Washington, D.C., motorists can choose license plates that bear the motto “Taxation Without Representation.” There is good reason for this, as District residents are not empowered to vote in federal elections.
But the practice of taxing citizens who have no vote is not confined to the relatively tiny District. It extends throughout the Washington area, which seems to regard elected governing bodies as anathema. Virginia only recently began electing school boards, a few hundred years after the rest of the country.
It is also in Virginia that the latest taxation/representation struggle is brewing. This one involves a toll road, specifically the Dulles Airport Toll Road, originally built to speed busy bureaucrats and pompous potentates to and from the international airport roughly 30 miles from D.C.

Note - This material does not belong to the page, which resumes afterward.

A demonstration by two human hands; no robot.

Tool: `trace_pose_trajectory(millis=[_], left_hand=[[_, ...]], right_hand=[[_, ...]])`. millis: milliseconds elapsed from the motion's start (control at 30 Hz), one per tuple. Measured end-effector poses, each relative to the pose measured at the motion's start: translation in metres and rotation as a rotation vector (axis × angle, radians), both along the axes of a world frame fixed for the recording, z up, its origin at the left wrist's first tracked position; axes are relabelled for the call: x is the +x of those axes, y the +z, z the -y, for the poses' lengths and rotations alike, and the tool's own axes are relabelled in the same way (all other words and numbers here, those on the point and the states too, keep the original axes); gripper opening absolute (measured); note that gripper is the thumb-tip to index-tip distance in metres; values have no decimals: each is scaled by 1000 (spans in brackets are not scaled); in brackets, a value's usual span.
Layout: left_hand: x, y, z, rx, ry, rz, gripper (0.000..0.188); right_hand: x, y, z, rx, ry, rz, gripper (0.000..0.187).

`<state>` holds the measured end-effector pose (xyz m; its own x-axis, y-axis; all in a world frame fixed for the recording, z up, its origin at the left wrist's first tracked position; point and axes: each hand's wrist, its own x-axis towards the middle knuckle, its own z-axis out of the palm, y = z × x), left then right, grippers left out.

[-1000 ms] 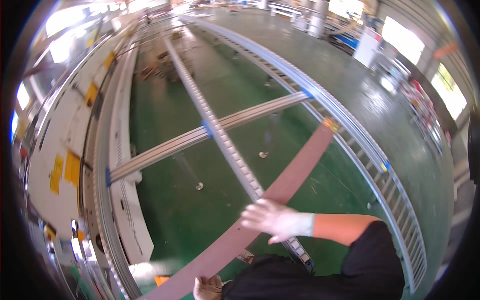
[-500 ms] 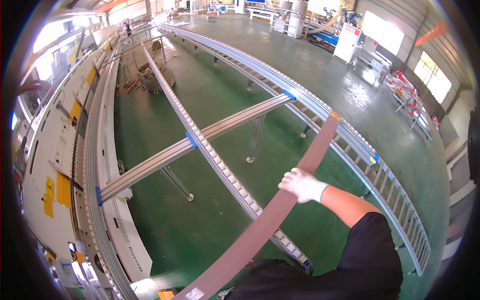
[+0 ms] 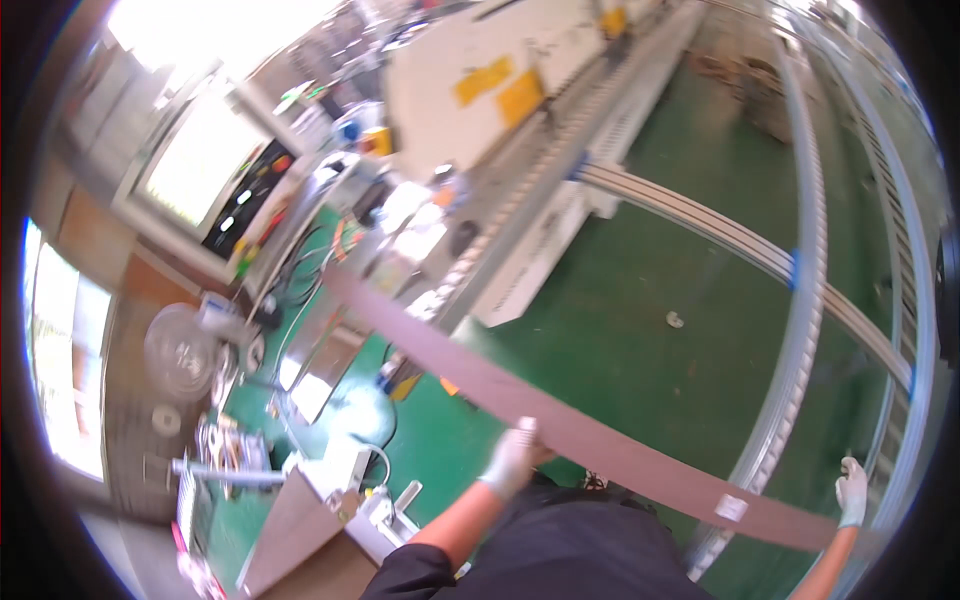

Back in the day, no one was allowed to use the airport road unless they were going to and from the airport. Only in the Washington area would taxpayers stand for such an outrage but stand for it they did and now it may be too late, although a class action lawsuit seeks to rouse the dozing citizenry.
Eventually, scofflaws emerged and began tying up the highway, slowing the potentates' stately processions. Additional lanes were then built and opened up – at a price – to the federal drones and military contractors who now line the Dulles Corridor.
Initially operated by the relatively benign Commonwealth of Virginia, the highway charged token tolls of 25 to 75 cents. Ah, but this was before the Metropolitan Washington Airports Authority (MWAA) – not to be confused with the Metropolitan Washington Area Transit Authority (MWATA) -- became imbued with the power and the glory that accompany unelected taxing bodies.
The members of these authorities are appointed by elected politicians from the jurisdictions over which they rule but the taxpaying public has no say whatsoever in the matter.
Thus, when it came to pass that MWAA and MWATA decreed that a Metro subway line should be extended to Dulles Airport, Virginia washed its hands of the entire affair and deeded the road to MWAA so that MWAA could extract the cost of building the subway line from the hides of those using the toll road.
Tolls, needless to say, are no longer 25 cents. They are currently $2.00 for those who travel the entire 13.5-mile length of the highway and rising regularly.
This, say John B. Corr and John W. Grigsby in their class action lawsuit filed in U.S. District Court in Alexandria, Va., has changed the very nature of the tolls extorted from motorists crawling along the congested eight-lane highway (while the bureaucrats and potentates zip by on four lanes still reserved only for those going to and from the aerodrome.)
Corr, a resident of Great Falls, Va., says in the suit that he has used the Dulles Toll Road from time to time for the last 15 years, paying his tolls in cash. Grigsby, a resident of Hillsboro, Va., has commuted daily on the toll road, paying his tolls via EZPass transponder.
No longer a toll
The toll, say Messrs. Corr and Grigsby, is no longer a toll, since it is no longer used simply to pay for the upkeep of the highway. They argue it is now a tax, being collected to pay for the construction of the Metro rail line.
And as a tax, it can only be levied by duly-elected representatives of the people, their suit argues.
The suit argues that, under the Virginia Constitution, the setting of rates or fees for a public service cannot be delegated to unelected, non-governmental bodies. As an interstate compact run by an unelected board, MWAA lacks the constitutional authority to tax the Commonwealth's citizens, says the suit.
The suit seeks to halt MWAA's continued collection of tolls that exceed the amount needed to maintain the highway and asks for a refund of all “excess” tolls collected since 2005.